Prior to the 20th century, taxes in Britain were few in number: In the 1870s customs and excise duties still accounted for 60% of government revenue, income tax about 8%. Governments had always raised money through borrowing from private individuals or banks in order to fund wars (so establishing the National Debt). The introduction of the income tax in 1799 was intended as a temporary measure to fund the Napoleonic wars. Everyone was against it, and for the best part of the 19th century politicians on both sides made many promises to abolish it. But the income tax was difficult to shake off, as we all know. There was, of course, no welfare state as we know it today. Poor relief was obtained through the old poor-law acts of 1601, which were financed through local taxes at parish level. ––the ‘rates’.
The proliferation of the many different forms of taxation we know today occurred mainly in the 20th century due to the advent of the welfare state, and the need to finance the growing demand for social services. These taxes are now both numerous and complex and the contemporary tax regime does not seem to readily conform with any of Adam Smith’s four maxims, let alone that of certainty. It is difficult now for most ordinary taxpayers to grasp the convoluted workings of the income-tax system without resort to expert advice or guesswork. There is undoubtedly a need for simplification, if only to provide people with a clear understanding of what taxes they are expected to pay.
In 2008 the Office for Budget Responsibility (OBR) published its ‘Sources of Government Revenue’ forecast for 2008–09, which showed up to 20 different sources. In July 2010 HM Treasury established The Office of Tax Simplification (OTS) for the purpose of reducing the complexities of the tax system for both business and individuals. In 2019 OBR published its forecast for 2019–20 which showed an increase to 24 sources (see Table 4). So it isn’t clear to me what the OTS had achieved in that 11-year period.
So what should be done?
I believe that the introduction of LVT would provide a clear and unambiguous source of revenue that could be used to enable the reduction or elimination of other undesirable taxes––but which taxes?
Table 4, taken from the Office for Budget Responsibility data, shows the forecast for 2019–20 for government tax receipts from all sources. There are a total of 24, which are listed in descending order of the percentage of revenue raised. Income tax tops the list followed by national insurance and VAT. These three account for 64% of all revenue, far more than the other 21 sources combined, so clearly they are very significant.
Table 4. UK Government Tax Receipts for 2019–20 (source: Office for Budget Responsibility, Economic and Fiscal outlook for 2019–20)

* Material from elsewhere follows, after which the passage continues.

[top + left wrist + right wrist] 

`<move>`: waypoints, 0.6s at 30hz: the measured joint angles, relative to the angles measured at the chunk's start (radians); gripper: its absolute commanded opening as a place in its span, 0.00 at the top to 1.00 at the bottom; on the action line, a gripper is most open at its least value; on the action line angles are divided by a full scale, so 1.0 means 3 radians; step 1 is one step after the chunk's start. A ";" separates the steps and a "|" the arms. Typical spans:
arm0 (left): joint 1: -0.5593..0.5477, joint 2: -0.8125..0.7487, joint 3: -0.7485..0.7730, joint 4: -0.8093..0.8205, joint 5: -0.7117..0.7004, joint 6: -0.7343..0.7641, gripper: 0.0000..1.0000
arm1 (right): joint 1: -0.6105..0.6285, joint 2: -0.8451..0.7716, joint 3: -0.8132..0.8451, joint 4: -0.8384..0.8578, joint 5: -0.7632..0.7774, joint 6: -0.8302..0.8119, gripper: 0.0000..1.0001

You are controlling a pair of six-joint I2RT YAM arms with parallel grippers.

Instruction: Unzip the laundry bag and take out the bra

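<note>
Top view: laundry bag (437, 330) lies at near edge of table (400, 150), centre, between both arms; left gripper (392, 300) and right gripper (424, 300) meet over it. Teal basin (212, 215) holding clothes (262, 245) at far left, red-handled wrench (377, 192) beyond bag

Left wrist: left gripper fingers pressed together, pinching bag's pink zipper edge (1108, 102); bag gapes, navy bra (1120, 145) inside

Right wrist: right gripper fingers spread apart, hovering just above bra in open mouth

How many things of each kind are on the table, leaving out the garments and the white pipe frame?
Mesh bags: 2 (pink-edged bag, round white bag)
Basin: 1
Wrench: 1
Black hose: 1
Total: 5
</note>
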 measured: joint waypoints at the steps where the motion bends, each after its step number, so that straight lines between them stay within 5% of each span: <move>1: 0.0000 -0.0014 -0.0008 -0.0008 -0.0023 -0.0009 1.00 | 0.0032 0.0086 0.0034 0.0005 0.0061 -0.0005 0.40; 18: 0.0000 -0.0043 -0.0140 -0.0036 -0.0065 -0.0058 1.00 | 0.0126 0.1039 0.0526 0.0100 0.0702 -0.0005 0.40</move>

In the table, the column headed ‘suggested action’ represents my proposals as to which taxes might be abolished, replaced or kept. This I found surprisingly difficult to decide. Although I tried to be objective, I daresay my own view is no better or worse than anyone else’s. Perhaps you might like to compile your own list of preferences? In addition to the suggestions I have made, here are some further comments about some of the taxes:
Income Tax and NIC If only to simplify administration, there is a good argument for combining income tax and NIC into one tax, which could be much reduced, and with a higher entry threshold.
VAT VAT is a Europe-wide tax. Now that Britain has left the European Union it could be reduced or abolished altogether. Britain adopted VAT on joining the EU; it replaced the old purchase tax. In Australia VAT is known as GST, a goods and services tax, applied at a rate of 10%, considerably less than the rate of VAT in Europe. There is no VAT in the USA, but a sales tax on goods and services (the inverse of a purchase tax) applied at state and, often, local levels.
Corporation Tax Corporation tax is very vulnerable to avoidance and is a problem in all countries. It is a tax on manufactures and trade and ideally should be abolished or reduced, but it needs to be agreed internationally to avoid retaliation from other countries competing for business investment. An interesting article on the Schumpeter blog of the Economist, dated 15 March 2013, describes two possible alternatives to the Corporation Tax: the ‘Unitary Tax’ and the ‘Full Inclusion Tax’. The latter would appear to have several advantages and should be seriously considered as a replacement.1
Council Tax and Business Rates Council tax and business rates are property taxes and ideal candidates for replacement by a local site value tax (see Part 2, Application of LVT)
Fuel Duties Fuel duties should be abolished or reduced, as they are a tax on transport that affects everyone adversely. But they are also seen as a deterrent to carbon emissions––so a balance has to be found. Perhaps they could be absorbed into a system of road pricing.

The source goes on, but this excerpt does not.